Giants with archaic features preserved are seldom described and usually have
episodic roles. There are no stable motifs based on the figures of mythological
giants.
The main perception of the giants in
the Viking sagas is quite different from the archaic way. In a number of cases
the texts describe the world of giants in general. This world has three main
features:
1) Geographic location. The lands
of the giants are usually located in climatic conditions extreme for humans,
most often in the North [6] – and the northern Scandinavian regions in medieval
times were hardly a comfortable place to live.
2) Social organization. It was
based on principles different from those of mankind (de facto – from the ones shared by the authors of the Viking sagas).
First of all, this included attitude to power, which was transmitted not by
birthright, but by a ‘sword law’. The ruler of Rísaland in Örvar-Odds saga must be the
strongest and most ferocious giant – the one to kill the most dangerous beast
and to keeps the most savage dog [7]. In Egils
saga einhenda ok Ásmundar berserkjabana the successor to the throne
of the same country is won by the one who kidnaps the most nobly born and
talented princess [8].
3) Value system. The giants’ society follows a set of
principles that would be viewed as unacceptable in the coordinates of human
morals – e.g. violence towards women, [9] as well as preference of brutal force
over intellect, which is proven by primitiveness of the material culture of
the giants [10].
The Viking sagas are, however, still
more inclined to describe not the whole of Jótunheimr, but only separate giants. In such cases these characters
preserve only the features required by the story – most
often it is hostility [11]. In several cases the word ‘giant’ is being used for
a comparison that shows extraordinary physical qualities of a human, usually it’s the enemy of the
protagonist [12].
The initial perception of the giants
in the Viking sagas retains all their main attributes – might, wisdom, long
age, malevolence. But the Viking sagas are already quite distanced from the
pagan tradition, and the jótnar of mythology
fit these texts badly. That leads to a new rendering of these creatures – an
attempt to fit heathen creatures into a non-heathen cosmology. The saga authors
are trying to create a model for the world where such beings could live – the
beings that in moral coordinates of the authors themselves are viewed as
essentially evil in nature. Gradually the
giants lose their inner integrity and begin to depend on the requirements of
the plot. However, there is no full extrusion of one conception by another –
elements of both can coexist in the same saga (e.g. Örvar-Odds saga).

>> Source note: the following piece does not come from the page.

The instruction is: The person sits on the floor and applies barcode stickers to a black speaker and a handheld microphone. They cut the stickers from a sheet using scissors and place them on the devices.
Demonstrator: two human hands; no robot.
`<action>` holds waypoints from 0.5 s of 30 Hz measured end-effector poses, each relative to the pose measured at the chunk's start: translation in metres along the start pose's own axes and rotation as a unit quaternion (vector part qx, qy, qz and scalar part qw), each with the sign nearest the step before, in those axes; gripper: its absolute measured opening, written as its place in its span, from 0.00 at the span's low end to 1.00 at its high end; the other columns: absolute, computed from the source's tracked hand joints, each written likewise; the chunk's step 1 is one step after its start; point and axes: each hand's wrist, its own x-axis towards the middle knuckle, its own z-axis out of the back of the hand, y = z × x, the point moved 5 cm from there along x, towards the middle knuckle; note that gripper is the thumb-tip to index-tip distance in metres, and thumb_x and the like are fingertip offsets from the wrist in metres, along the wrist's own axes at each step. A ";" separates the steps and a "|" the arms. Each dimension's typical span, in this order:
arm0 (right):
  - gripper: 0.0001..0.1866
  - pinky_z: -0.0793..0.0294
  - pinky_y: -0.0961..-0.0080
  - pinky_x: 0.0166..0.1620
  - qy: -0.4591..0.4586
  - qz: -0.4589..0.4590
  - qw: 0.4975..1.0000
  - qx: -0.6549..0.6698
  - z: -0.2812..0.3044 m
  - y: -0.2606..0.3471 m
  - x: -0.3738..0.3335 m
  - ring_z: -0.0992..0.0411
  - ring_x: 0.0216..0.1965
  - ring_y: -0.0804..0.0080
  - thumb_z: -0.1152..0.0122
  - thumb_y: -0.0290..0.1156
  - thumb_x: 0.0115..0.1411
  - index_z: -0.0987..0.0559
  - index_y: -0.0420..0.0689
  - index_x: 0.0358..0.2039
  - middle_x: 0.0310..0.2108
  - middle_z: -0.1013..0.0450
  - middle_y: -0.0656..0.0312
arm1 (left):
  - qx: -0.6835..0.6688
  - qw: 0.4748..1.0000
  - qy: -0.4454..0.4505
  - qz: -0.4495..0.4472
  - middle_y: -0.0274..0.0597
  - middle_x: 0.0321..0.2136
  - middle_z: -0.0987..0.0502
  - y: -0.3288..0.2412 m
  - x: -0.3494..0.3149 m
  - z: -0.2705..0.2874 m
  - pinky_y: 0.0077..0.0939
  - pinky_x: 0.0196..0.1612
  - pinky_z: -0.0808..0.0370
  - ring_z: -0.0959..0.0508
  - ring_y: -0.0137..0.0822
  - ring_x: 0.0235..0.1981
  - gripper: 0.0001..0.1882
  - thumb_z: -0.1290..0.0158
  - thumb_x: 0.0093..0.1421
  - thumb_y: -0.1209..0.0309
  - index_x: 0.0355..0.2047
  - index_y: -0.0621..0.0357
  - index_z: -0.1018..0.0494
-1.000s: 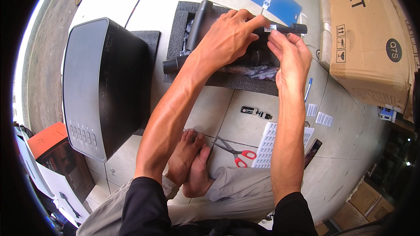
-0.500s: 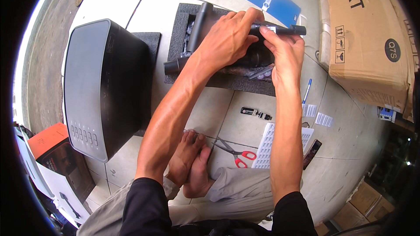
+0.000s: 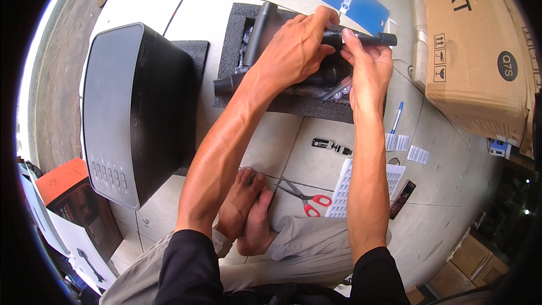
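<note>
Over a dark grey foam tray [image 3: 310,112], both my hands are closed on a long black tube-shaped handle [image 3: 381,39]. My left hand [image 3: 296,45] grips its left part, and its palm side is hidden. My right hand [image 3: 370,65] holds the right part with the thumb along the top; a scrap of white label shows beside that thumb. A thick black cylinder [image 3: 261,31] stands out of the tray to the left of my hands. Another black round-ended piece [image 3: 226,85] lies partly under my left forearm. A clear bag of small parts [image 3: 339,90] sits at the tray's near side.
A large black speaker-like case [image 3: 152,107] stands at left, a big cardboard box [image 3: 468,79] at right. A blue booklet [image 3: 353,3] lies beyond the tray. Nearer are red-handled scissors [image 3: 316,206], a label sheet [image 3: 340,195], a pen [image 3: 398,116] and a black clip [image 3: 332,146].
My right thumb has slid up over the white label on the black handle, so less of the label shows. Both hands keep their hold in nearly the same place.
</note>
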 end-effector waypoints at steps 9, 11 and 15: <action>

[1] Here we take the broader definition
of the Viking sagas suggested by Glazyrina (Глазырина Г.В. Исландские викингские саги о Северной Руси. М., 1996),
which incorporates the texts classified by Schier as Abenteuersagas (Schier, K. Sagaliteratur. Stuttgart, 1970).
[2] Halvorsen,
E.F. Jotner. \\ Kulturhistorisk
leksikon for nordisk middelalder. København, 1962. B.VII.

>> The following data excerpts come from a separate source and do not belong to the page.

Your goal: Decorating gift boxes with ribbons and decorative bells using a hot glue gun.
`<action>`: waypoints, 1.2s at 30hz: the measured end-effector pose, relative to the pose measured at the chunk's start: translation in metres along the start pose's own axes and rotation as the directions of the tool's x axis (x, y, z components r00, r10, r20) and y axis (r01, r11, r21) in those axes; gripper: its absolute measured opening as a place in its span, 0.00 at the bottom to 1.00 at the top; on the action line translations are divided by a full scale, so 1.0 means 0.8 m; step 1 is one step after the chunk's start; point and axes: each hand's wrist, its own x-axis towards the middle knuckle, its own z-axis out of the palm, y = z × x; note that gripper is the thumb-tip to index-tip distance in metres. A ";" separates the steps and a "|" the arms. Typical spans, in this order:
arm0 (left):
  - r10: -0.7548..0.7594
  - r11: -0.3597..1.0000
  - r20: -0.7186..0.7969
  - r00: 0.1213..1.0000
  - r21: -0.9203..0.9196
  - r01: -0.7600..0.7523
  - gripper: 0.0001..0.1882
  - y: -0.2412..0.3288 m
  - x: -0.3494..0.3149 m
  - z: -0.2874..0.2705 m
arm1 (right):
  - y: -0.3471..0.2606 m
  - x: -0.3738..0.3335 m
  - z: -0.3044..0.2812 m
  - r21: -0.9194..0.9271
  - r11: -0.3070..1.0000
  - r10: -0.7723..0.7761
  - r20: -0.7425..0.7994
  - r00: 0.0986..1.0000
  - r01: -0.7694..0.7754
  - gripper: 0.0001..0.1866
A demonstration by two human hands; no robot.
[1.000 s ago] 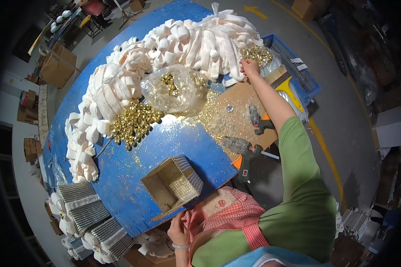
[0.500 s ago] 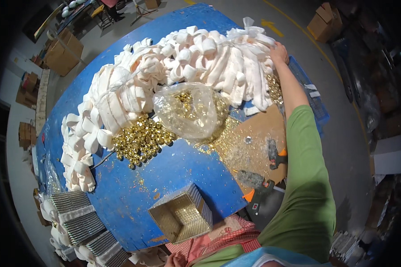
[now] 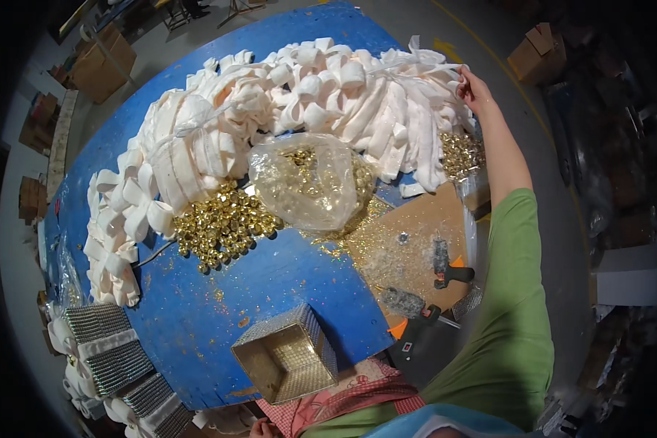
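My right hand is stretched to the far right, its thumb and fingers pinched on the end of a white fabric strip at the edge of a large pile of white strips and bows. Only part of my left hand shows at the lower edge, beside the red-and-white apron; what its fingers do is hidden. Near me on the blue table lies a silver-gold woven-look box, its open side toward me.
Gold bead-like pieces are heaped at the left-centre, beside a clear plastic bag of more. Two glue guns lie around a brown cardboard sheet. Ribboned silver stacks stand lower left. Cartons sit beyond the table.
My right hand has shifted slightly right, from resting against the strips to pinching the end of one. The view has tilted a little. The box and gold pieces stay on the table.
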 end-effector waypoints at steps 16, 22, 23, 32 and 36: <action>-0.136 0.986 -0.016 0.991 -0.104 0.134 0.09 0.008 -0.006 -0.020 | 0.018 -0.014 0.057 -0.964 -0.075 -0.500 -0.184 0.846 -0.254 0.14; -0.095 0.995 0.032 0.995 0.006 0.095 0.09 0.103 0.014 -0.018 | -0.026 -0.036 0.045 -0.992 -0.092 -0.670 0.125 0.732 0.085 0.18; -0.161 0.981 0.018 0.987 -0.105 0.162 0.09 0.118 0.012 -0.017 | -0.038 -0.040 0.047 -0.995 -0.093 -0.728 0.090 0.680 0.032 0.18; -0.044 0.998 0.073 0.996 0.041 0.041 0.09 0.203 -0.008 0.016 | -0.141 -0.236 0.040 -0.604 0.728 -0.359 0.068 0.931 0.325 0.11; 0.356 0.867 0.431 0.829 0.178 -0.465 0.09 0.289 -0.052 0.059 | -0.160 -0.372 0.015 -0.586 0.741 -0.225 0.241 0.944 0.327 0.09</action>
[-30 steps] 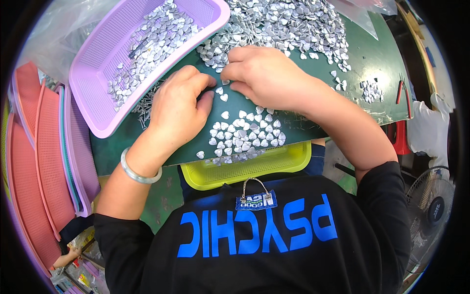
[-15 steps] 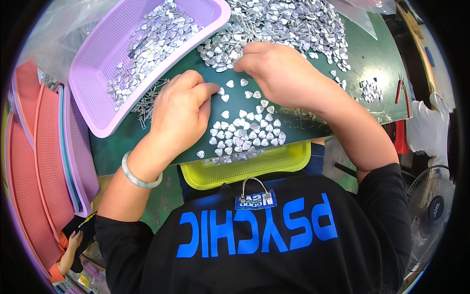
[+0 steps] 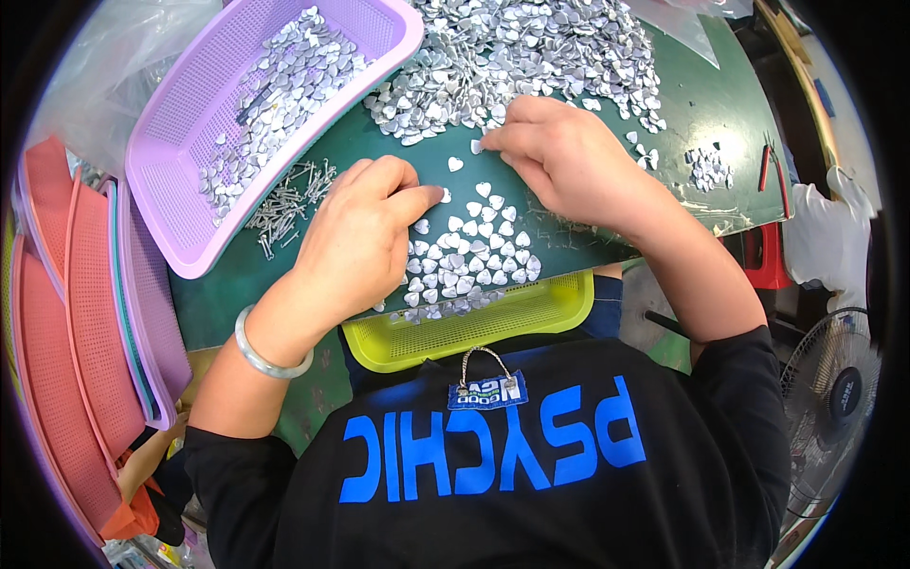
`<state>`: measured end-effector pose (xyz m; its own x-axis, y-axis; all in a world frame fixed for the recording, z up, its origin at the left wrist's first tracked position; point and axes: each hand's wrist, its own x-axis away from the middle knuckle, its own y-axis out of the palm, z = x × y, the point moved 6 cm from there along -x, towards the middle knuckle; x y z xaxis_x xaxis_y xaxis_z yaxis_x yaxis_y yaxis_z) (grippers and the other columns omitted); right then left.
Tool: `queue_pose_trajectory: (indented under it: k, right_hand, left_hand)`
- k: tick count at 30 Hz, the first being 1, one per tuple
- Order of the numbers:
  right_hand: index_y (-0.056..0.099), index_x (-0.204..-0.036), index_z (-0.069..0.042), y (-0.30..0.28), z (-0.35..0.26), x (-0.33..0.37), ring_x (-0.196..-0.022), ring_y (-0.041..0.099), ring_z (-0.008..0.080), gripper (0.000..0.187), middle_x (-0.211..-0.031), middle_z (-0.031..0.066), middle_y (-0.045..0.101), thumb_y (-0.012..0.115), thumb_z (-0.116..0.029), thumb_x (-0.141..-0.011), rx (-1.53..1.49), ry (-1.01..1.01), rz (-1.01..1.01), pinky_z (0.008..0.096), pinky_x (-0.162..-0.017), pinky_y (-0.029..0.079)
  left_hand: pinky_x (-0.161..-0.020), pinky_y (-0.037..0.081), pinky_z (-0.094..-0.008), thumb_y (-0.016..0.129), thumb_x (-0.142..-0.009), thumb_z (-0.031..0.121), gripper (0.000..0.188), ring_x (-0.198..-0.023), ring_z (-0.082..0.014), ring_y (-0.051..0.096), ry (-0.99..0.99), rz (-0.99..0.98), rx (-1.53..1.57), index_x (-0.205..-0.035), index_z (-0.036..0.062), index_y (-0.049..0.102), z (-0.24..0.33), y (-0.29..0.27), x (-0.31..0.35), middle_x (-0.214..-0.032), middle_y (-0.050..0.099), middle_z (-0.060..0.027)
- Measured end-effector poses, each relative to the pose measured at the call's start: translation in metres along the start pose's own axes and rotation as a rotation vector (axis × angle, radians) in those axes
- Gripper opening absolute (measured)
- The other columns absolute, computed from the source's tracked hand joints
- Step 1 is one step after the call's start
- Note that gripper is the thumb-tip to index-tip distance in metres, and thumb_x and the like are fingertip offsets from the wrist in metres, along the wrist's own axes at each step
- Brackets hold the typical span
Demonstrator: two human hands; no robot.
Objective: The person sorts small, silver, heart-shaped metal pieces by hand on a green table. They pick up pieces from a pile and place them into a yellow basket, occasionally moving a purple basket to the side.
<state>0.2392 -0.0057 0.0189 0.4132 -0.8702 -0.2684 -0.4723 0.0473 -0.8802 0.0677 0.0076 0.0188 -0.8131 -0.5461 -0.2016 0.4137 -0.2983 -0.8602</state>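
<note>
Small silver heart-shaped pieces lie on a green table. My left hand (image 3: 365, 223) is closed at thumb and forefinger, with one heart-shaped piece (image 3: 445, 195) at their tips. My right hand (image 3: 573, 161) bends its fingers together at the near edge of the big pile of hearts (image 3: 540, 62); a heart-shaped piece (image 3: 477, 147) shows at its fingertips. Between and below the hands spreads a looser group of hearts (image 3: 464, 261), reaching the table's near edge. A single heart (image 3: 455, 164) lies between the hands.
A purple basket (image 3: 156, 180) with more hearts stands at the far left, beside a heap of metal pins (image 3: 284, 204). A lime-green basket (image 3: 474, 341) sits under the table edge. Red-handled pliers (image 3: 781, 185) and a small heart group (image 3: 709, 169) lie right. Stacked baskets (image 3: 95, 322) stand left.
The view has shifted slightly. Both hands have moved a little to the right and nearer. The left fingertips now sit closer to the loose group, and more of the pins shows.
</note>
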Motion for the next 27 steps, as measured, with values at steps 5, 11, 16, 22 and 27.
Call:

[3] Gautreks saga, (further Gautr.)
3:12, 3:28. Sagas quoted after edition: Fornaldarsögur Norðurlanda. / Utg. av Guðni
Jónsson, Bjarni Vilhjálmsson. Reykjavík, 1944. Bd. 1–3.

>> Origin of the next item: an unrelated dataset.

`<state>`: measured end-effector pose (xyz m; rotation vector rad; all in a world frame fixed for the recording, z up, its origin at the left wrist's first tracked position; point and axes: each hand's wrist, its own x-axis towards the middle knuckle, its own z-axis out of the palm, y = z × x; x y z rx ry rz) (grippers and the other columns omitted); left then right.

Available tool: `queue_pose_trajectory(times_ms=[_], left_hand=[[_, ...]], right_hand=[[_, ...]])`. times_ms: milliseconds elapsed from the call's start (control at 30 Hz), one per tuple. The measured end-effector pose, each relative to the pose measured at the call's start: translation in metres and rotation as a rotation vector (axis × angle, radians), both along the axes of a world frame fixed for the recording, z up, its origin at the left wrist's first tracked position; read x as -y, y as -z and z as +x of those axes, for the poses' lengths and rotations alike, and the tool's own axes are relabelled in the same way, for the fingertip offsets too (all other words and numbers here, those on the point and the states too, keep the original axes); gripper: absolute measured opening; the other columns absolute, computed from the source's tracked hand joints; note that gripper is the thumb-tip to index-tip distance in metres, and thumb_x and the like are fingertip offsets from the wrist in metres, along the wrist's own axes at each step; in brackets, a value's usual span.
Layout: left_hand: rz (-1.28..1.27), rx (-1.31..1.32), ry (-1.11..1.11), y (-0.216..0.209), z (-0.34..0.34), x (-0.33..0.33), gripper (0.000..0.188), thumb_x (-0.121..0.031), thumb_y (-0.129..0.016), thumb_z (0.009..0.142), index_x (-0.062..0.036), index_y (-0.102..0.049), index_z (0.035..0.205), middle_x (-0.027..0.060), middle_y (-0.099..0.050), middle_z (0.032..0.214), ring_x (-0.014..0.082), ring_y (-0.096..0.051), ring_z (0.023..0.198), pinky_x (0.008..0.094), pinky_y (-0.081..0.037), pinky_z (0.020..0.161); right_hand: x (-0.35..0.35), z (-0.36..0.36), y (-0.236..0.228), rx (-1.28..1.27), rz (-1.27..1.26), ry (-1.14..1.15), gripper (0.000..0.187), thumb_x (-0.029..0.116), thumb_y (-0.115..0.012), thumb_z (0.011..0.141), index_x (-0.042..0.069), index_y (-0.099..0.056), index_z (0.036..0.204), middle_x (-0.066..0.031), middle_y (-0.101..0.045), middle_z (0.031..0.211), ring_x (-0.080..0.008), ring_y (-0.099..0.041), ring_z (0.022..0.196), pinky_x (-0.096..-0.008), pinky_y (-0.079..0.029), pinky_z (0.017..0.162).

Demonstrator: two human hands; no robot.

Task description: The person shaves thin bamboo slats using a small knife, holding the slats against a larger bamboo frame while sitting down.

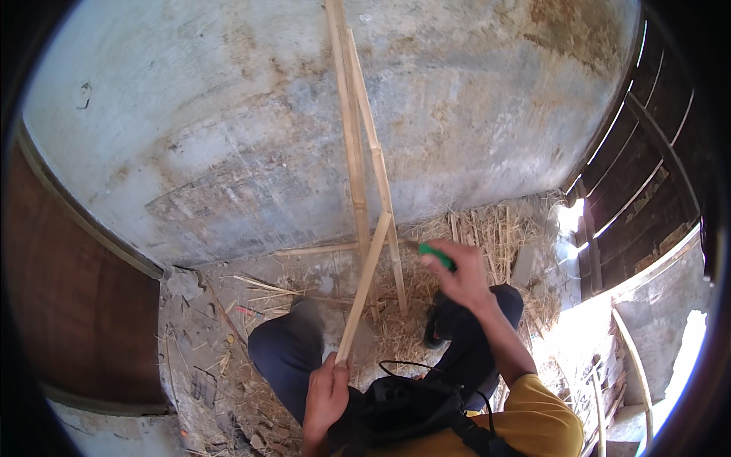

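Two long pale strips (378, 164) stand upright before a stained wall (251, 152), in the head view; straw-like shavings (487, 240) are scattered on the rough floor (179, 316). The left hand (329, 392) grips the near end of a shorter wooden strip (364, 293), in front of the person; its long axis points forward and slightly right. The right hand (463, 274), beside it, closes around a green handle (439, 257).

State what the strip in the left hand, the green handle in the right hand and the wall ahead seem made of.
Strip: probably bamboo, possibly wood; looks bare and dull, pale tan and straight-edged.
Green handle: likely plastic, judging by its bright, even colour; blur hides its finish.
Wall: perhaps plaster or cement, matte and worn, with patchy brown stains.
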<state>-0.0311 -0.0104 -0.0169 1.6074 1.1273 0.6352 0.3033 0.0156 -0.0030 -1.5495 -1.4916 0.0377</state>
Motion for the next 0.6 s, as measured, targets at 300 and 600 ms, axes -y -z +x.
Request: queue_pose_trajectory(times_ms=[300, 600], left_hand=[[0.153, -0.05, 0.043, -0.001, 0.011, 0.001, 0.015, -0.009, -0.055, 0.108, 0.0031, -0.064, 0.108, 0.0214, -0.058, 0.064, 0.0391, -0.064, 0.056, 0.0465, -0.046, 0.054], [0.19, -0.107, 0.018, -0.008, 0.011, 0.011, 0.016, -0.009, -0.055, 0.107, 0.0036, -0.061, 0.101, 0.0238, -0.06, 0.067, 0.0449, -0.066, 0.062, 0.0484, -0.048, 0.058]], right_hand=[[0.011, -0.038, 0.003, 0.18, -0.065, -0.179, 0.028, 0.028, -0.089, 0.091, 0.01, -0.082, 0.111, -0.0066, -0.08, 0.093, -0.0263, -0.077, 0.072, -0.0357, -0.06, 0.062], [0.004, -0.027, 0.01, 0.263, 0.025, -0.083, 0.029, 0.036, -0.087, 0.093, 0.013, -0.083, 0.11, -0.0041, -0.078, 0.085, -0.0252, -0.074, 0.064, -0.037, -0.057, 0.055]])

Number before colon shows volume, after it – page.
[4] Hálfdanar saga
Eysteinssonar, further Hfd.Ey. 3:316, 3:317.
[5] Örvar-Odds saga, further Ö.O. 1:300, 1:301. Egils saga einhenda ok Ásmundar berserkjabana, further Eg.Ásm. 3:179–180, 3:181, 3:185.
[6] Ö.O. 1:299–300, 1:337–338; Eg. Ásm. 3:160–161.
Hfd.Ey. 3:316–317.
[7] Ö.O. 1:339.
[8] Eg. Ásm. 3:179.
[9] Eg. Ásm. 3:160–161, also cf.
footnote 10 below.
[10] Ö.O. 1:339, 1:341–342.
[11] Illuga saga Grídarfóstra 3:359, Ö.O. 1:299–300, 1:302 ff.
[12] Hrómundar saga Grippsonar 2:285. Ö.O. 1:320, Hfd.Ey. 3:308.